E’ l’autopsia a fornire le prime risposte ai tanti dubbi degli inquirenti, mentre il ritrovamento della 13enne a non più di 300 metri dal comando dei vigili e sede del comando interforze per cercare di riportarla a casa, sembra quasi un depistaggio. Ci sono voluti tre mesi, per trovare il corpo della piccola, nel frattempo flagellato da neve e sterpaglie. Poi, un appassionato di aeromodellismo la vede e dà l’allarme. La giovane era viva ma incosciente quando il suo assassino l’ha abbandonata in un campo in via Bedeschi a Chignolo d’Isola, a meno di dieci chilometri da casa. A ucciderla, secondo quanto contenuto nella relazione firmata dall’anatomopatologa Cristina Cattaneo, un insieme di concause: la ferita alla testa provocata forse con un sasso, le coltellate (i quattro tagli alla schiena, quelli al collo e ai polsi) e l’insufficienza respiratoria dovuta a un probabile tentativo di strangolamento. Nessuna delle ferite è stata mortale: l’assassino ha lasciato Yara in mezzo al campo incolto credendola morta, il decesso invece è avvenuto in seguito, quando alle ferite si e’ aggiunto il freddo. Yara era agonizzante, priva di sensi, incapace di spostarsi e chiedere aiuto, ma quando chi l’ha colpito le ha voltato le spalle lei era ancora viva. Sulla base dell’angolazione e della profondità delle ferite, chi ha infierito è alto più o meno un metro e settantacinque. Un’aggressione a scopo sessuale, l’ipotesi più accreditata, mentre l’idea che maggiormente serpeggia è che la giovane promessa della ginnastica conosceva chi l’ha uccisa. Potrebbe essersi fidata dal suo aguzzino e aver accettato un passaggio in auto per arrivare a casa prima. Da spiegare resta perché non indossasse i suoi guanti neri, trovati in una tasca del giubbotto, e perché , sempre in tasca, avesse la sim e il cellulare. Qualcuno l’ha costretta a disfarsi della batteria (mai trovata) del cellulare? Perché non disfarsi anche del resto? Yara era una vittima casuale o prescelta? Sono queste le domande a cui gli inquirenti da un anno, cercano di dare una risposta.
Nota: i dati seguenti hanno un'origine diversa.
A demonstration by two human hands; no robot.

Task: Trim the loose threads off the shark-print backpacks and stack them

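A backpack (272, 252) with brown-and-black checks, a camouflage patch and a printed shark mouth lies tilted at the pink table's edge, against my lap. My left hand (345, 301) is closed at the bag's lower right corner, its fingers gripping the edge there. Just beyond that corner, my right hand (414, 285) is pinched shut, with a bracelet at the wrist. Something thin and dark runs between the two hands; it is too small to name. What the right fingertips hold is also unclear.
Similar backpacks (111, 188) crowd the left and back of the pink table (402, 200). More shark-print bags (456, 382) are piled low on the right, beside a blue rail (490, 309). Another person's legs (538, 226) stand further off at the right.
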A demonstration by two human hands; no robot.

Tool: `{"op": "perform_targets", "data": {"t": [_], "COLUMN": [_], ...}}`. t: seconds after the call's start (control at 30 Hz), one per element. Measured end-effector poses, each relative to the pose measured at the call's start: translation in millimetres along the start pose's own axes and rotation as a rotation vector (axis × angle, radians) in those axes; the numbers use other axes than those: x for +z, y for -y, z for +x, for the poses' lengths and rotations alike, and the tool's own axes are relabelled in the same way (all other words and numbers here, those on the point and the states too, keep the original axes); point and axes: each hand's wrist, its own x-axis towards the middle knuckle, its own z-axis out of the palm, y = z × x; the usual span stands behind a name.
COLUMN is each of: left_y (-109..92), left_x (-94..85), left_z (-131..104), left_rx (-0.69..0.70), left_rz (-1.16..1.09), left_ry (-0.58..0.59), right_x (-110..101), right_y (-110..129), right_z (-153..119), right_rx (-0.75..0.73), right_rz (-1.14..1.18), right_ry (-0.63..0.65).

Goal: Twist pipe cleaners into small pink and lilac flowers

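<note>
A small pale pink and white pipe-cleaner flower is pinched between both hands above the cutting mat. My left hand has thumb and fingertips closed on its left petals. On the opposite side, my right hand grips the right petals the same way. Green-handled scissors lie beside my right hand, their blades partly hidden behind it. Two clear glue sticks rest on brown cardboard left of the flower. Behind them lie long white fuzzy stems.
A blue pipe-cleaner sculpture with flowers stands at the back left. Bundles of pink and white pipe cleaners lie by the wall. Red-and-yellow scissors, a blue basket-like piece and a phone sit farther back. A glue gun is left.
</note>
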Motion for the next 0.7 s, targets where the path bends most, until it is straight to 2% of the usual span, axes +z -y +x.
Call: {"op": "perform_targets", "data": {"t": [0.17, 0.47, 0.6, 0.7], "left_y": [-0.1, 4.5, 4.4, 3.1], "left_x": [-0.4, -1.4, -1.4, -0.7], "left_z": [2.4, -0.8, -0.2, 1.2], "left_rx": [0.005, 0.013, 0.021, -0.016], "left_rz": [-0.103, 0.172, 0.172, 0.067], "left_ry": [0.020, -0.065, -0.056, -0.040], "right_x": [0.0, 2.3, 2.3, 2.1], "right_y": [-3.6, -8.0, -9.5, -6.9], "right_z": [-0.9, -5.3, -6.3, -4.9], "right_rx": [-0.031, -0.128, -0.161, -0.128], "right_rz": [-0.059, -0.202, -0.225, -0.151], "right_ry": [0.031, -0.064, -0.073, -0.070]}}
“Dall’inizio dell’inchiesta abbiamo fatto tantissimi passi in avanti e spero -aggiunge il pm Ruggeri- che tutto questo lavoro non sia vano. Le forze dell’ordine continuano a raccogliere campioni di Dna, continuiamo ad ascoltare persone, verifichiamo segnalazioni ‘strampalate’, indicazioni fornite da alcuni sensitivi e riceviamo ancora lettere con informazioni destituite da ogni fondamento”. Indagini, dunque, che non tralasciano nulla. Il tutto senza dimenticare la prudenza, dopo il passo falso dell’arresto di Fikri. Le testimonianze di un ragazzo, l’ipotesi di un furgone bianco, il racconto di una donna che dice di aver visto due auto, non hanno portato a nulla. La pista di un operaio polacco, allontanatosi da Brembate subito dopo la morte di Yara, è stata presto scartata: il telefonino dell’uomo ‘catturava’ altre celle rispetto al telefonino della 13enne. Un buco nell’acqua anche la ricerca negli affari della famiglia Gambirasio: dalla criminalità organizzata alla vendetta nei confronti del padre, tutte le ipotesi sono state scartate. Inutile scavare nella vita della vittima: nessun fidanzatino, nè doppia vita in chat. Per lei che sognava di diventare una ginnasta c’era solo la scuola e la palestra dove, il 28 maggio scorso, sono stati celebrati i suoi funerali.